Real-life example: Webtable
The webtable, the heart of the Google search engine, is stored in Bigtable. It stores web pages and references (anchors) between said pages.
language
contains a single column containing the language code (e.g. DE).anchor
are links that point to the given website (backlinks
), where each column qualifier is an anchor’s href attribute. The cell value is the anchor text (el.textContent
in JavaScript).contents
contains a single column containing the raw HTML document. By moving it into a separate locality group the rather large documents will not slow down frequent queries accessing the other columns.
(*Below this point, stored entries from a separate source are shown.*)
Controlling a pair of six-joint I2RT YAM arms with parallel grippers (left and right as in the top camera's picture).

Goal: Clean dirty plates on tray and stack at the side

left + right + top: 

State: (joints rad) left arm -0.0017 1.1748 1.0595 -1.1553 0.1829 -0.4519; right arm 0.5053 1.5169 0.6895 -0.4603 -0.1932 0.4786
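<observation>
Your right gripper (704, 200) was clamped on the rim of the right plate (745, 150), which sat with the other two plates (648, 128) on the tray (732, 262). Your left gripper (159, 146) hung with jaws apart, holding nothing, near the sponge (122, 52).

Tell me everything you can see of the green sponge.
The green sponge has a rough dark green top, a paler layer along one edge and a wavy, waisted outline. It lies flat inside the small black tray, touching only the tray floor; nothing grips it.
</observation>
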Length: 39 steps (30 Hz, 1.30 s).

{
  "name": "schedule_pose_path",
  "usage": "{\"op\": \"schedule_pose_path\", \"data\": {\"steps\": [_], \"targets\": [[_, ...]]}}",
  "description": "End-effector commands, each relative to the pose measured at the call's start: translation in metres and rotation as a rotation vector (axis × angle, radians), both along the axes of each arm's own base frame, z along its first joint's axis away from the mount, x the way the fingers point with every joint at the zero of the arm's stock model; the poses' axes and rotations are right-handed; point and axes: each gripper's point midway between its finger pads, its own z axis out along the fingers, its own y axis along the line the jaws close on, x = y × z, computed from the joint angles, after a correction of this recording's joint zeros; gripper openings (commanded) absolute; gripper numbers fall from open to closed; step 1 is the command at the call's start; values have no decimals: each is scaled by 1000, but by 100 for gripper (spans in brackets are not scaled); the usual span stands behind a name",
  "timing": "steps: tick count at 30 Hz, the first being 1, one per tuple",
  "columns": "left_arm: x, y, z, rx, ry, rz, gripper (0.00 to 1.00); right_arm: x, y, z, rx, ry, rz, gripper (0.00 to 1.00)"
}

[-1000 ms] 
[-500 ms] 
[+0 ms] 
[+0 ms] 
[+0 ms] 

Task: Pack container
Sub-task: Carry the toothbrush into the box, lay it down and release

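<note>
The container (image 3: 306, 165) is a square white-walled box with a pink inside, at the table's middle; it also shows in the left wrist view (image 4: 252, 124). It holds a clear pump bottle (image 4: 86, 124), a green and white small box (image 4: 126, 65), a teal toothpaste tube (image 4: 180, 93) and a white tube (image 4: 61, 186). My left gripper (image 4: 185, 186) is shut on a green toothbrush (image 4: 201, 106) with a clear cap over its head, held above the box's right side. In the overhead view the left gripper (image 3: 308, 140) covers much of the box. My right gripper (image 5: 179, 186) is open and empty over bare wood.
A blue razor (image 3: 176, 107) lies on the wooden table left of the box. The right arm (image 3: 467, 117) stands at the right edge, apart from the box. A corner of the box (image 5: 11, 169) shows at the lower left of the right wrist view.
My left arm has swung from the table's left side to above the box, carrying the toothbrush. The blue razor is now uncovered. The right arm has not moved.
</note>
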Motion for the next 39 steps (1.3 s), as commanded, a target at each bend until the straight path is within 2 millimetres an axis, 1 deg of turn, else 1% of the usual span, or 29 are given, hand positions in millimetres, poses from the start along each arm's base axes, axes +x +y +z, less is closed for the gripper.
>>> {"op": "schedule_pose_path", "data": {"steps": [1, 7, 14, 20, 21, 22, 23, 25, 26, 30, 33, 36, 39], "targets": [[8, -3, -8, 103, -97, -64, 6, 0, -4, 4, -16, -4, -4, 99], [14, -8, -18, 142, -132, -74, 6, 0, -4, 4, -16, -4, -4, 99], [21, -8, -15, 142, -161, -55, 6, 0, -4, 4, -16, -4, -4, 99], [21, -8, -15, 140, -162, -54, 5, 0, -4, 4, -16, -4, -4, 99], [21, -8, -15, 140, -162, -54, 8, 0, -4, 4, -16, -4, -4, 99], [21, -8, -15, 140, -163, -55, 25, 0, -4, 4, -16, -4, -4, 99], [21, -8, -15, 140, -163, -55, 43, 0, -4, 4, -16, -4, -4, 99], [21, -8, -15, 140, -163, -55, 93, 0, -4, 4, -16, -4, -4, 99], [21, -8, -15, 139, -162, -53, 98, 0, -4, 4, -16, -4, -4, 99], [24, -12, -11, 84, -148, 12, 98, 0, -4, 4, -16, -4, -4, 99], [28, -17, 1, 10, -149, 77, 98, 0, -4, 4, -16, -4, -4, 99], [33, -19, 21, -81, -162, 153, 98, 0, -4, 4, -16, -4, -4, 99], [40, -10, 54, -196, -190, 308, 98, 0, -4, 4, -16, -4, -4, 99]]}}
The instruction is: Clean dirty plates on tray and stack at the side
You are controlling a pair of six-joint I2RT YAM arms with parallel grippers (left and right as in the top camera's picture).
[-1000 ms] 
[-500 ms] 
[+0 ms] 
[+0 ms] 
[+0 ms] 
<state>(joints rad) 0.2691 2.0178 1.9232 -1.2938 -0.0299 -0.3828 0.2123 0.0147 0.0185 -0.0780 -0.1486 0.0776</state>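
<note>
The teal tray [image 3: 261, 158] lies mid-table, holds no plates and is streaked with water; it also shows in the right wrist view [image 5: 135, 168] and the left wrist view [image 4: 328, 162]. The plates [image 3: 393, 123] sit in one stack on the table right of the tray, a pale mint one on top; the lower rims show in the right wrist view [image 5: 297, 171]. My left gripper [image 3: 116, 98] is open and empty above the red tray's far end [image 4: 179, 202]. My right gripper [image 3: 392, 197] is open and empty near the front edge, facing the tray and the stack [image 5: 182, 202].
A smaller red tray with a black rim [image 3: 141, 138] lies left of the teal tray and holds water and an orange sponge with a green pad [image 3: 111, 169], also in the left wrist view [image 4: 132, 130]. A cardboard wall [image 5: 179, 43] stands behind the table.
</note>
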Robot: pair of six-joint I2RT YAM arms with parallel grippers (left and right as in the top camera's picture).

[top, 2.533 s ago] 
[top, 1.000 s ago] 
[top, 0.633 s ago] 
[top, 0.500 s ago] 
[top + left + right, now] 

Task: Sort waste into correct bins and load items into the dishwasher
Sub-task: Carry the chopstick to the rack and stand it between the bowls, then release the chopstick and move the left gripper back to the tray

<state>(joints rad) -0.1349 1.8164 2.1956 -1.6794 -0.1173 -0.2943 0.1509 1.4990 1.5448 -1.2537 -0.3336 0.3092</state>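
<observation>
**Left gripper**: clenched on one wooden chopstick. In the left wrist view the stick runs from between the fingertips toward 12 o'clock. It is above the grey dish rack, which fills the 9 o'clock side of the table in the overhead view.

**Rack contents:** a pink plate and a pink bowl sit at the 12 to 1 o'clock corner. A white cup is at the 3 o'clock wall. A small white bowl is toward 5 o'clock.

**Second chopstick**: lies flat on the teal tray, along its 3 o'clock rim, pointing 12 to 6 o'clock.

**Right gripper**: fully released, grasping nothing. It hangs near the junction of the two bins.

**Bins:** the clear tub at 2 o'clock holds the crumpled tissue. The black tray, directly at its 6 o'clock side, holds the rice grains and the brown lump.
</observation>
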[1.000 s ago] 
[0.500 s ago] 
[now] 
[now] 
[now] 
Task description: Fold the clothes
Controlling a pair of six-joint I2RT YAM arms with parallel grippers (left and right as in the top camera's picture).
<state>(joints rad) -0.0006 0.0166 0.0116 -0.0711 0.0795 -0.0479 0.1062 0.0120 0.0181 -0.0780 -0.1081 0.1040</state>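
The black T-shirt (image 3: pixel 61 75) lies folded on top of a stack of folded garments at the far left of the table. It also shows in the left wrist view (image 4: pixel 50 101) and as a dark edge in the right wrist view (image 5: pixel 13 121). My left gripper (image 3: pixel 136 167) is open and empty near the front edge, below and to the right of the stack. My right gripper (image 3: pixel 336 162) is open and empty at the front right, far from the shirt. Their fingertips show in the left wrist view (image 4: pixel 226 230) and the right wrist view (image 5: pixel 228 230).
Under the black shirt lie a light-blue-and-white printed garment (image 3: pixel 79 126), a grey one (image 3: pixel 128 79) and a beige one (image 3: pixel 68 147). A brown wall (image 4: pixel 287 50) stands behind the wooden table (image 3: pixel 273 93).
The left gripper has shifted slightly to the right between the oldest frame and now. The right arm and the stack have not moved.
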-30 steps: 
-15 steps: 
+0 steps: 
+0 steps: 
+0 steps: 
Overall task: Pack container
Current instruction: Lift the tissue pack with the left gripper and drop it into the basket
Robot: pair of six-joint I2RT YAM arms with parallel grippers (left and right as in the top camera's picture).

By using cell versions, the table can store a history of the web page.
The row key is the reversed domain key. This maximizes locality of pages under the same (sub-)domain.
By listing the anchors of a row, we can count how many websites link to this specific page (for example to calculate the PageRank).
For simplicity the examples do not show full row keys. Domains alone are not enough to store the entire internet, so a real row key would also contain the pathname, like:
com.github/
com.github/about
com.github/pricing
Summary
This is a summary based on parts of Bigtable’s documentation that apply to Smoltable. Read more here, but not everything applies to Smoltable.
Data schema
- Each table has only one index, the row key
- Rows are sorted lexicographically by row key
- Column families are stored in any specific order (this differs from Bigtable)
- Columns are grouped by column family and sorted in lexicographic order within the column family
Column families
- Put related columns in the same column family
- Choose short names for your column families
- Put columns that have different data retention needs in different column families
Columns
- Treat column qualifiers as data, if possible
- Give column qualifiers short but meaningful names
Rows
- Keep all information for an entity in a single row
- Design your row key based on the queries you will use to retrieve the data (see row key design)
- Store related entities in adjacent rows
- Store multiple delimited values in each row key
- Keep your row keys short
- Pad integers with leading zeroes: important for timestamps where range-based queries are used
- Do not use sequential numeric IDs as row key
[1] The origin of the term “wide-column” is not exactly easy to narrow down. It was mentioned in “Scalable SQL and NoSQL Data Stores” by Rick Cattell in 2010. If you know an earlier mention of the term, please let us now!